The minority Government is floundering in its attempts to garner support from other left-wing parties and could bring an election forward by two years. Portugal has parties from all ends of the political spectrum but the hard-left Portuguese Communist Party has announced it will align itself with the centre-right Social Democratic Party to counteract the budget in a parliament vote this Wednesday.
The Socialist Party’s victory in the 2019 election left his Socialist Party (PS) just short of an absolute majority in the 230-seat Assembleia da República, leaving them reliant on the Communists or Left Bloc to pass legislation.
Jerónimo de Sousa, leader of the Portuguese Communist Party, said: “Portugal doesn’t need just any budget, it needs a response from the government to the problems that are piling up.
“Given the commitments and signals so far, the PCP will vote against this budget.”
The minority Government, headed up by Prime Minister António Costa, has been in power in Portugal since 2015, and last won an election in 2019.

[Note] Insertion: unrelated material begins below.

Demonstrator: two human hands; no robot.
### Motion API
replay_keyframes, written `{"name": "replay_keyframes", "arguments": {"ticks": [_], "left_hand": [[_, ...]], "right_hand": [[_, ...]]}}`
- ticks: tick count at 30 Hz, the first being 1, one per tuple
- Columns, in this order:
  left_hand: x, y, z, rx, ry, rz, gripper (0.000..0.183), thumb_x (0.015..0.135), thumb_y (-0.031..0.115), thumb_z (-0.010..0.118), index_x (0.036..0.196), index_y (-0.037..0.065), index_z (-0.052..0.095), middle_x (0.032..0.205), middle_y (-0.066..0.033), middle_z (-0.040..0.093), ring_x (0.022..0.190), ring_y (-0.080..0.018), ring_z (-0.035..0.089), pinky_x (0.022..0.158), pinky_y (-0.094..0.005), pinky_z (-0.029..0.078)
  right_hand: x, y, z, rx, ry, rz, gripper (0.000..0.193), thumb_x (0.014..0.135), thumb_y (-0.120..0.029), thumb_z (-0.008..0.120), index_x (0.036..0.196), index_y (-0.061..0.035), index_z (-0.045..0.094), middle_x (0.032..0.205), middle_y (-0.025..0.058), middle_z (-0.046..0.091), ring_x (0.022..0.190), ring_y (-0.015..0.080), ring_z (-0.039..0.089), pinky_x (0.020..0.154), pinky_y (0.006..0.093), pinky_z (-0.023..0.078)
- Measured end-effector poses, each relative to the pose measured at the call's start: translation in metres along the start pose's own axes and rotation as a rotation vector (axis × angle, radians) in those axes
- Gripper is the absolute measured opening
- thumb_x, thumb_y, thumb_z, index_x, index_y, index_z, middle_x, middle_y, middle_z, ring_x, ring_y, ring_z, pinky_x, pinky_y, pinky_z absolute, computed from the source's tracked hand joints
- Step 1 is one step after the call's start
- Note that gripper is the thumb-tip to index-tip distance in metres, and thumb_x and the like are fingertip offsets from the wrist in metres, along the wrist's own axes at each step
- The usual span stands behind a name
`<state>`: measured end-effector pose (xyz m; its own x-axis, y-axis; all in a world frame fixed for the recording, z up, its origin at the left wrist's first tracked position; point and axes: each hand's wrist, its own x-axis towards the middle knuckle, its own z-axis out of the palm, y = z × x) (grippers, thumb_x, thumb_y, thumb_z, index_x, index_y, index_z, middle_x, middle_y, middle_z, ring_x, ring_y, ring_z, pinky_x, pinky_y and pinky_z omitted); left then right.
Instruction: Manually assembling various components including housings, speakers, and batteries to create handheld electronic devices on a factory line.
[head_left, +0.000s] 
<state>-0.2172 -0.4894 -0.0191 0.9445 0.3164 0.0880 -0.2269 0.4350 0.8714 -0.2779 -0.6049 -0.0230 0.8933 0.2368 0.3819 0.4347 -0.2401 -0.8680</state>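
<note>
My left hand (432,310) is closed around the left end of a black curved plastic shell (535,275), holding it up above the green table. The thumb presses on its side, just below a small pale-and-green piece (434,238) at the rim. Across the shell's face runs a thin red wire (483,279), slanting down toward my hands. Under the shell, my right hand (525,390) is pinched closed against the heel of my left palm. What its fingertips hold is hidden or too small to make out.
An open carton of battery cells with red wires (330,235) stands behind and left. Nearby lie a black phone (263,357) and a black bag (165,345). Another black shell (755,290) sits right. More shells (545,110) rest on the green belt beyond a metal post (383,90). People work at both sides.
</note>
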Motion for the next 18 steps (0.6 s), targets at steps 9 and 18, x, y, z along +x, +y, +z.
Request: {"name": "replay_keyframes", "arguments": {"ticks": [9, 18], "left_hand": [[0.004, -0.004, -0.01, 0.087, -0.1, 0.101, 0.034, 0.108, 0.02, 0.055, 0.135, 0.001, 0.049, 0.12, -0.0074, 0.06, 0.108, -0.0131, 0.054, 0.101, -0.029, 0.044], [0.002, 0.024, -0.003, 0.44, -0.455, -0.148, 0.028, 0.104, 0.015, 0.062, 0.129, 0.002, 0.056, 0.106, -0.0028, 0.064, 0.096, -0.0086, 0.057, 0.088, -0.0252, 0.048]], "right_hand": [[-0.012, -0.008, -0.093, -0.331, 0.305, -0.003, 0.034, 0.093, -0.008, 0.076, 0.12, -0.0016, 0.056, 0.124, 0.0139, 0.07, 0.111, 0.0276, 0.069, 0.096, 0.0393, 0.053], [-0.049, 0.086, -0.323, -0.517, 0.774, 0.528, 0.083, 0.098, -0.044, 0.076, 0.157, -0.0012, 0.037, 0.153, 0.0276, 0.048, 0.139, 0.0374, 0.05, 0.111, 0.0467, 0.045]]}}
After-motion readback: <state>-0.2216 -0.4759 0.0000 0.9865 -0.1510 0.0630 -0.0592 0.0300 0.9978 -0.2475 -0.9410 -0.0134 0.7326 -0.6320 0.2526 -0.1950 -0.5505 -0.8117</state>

Mr Costa will now have to make a number of concessions to get his Budget through parliament, which will depend on the support of the Communist Party and the similar Left Bloc.
Any upcoming election would most likely see Mr Costa get a third term as Prime Minister, with current polls indicating a healthy lead for the Socialists.
However, it has been rumoured the current Prime Minister would not run for another term, instead vying for a job in the European Union.
Mr Costa is well in front with 39 percent according to Politico – up from the 36 percent that won him the election in 2019.
Currently Portugal’s main centre-right opposition, the Social Democratic Party (PSD), has 27 percent.
The party is also busy with a leadership challenge facing Rui Rio – his third since taking charge in 2018.
The smaller left-wing parties have considerably less of the electorate on board, with the Left Bloc risking a drop to five percent, whereas the Communists have six percent.
Elsewhere, the far-right Chega party is currently polling at nine percent – up 1.3 percent from its vote share in 2019.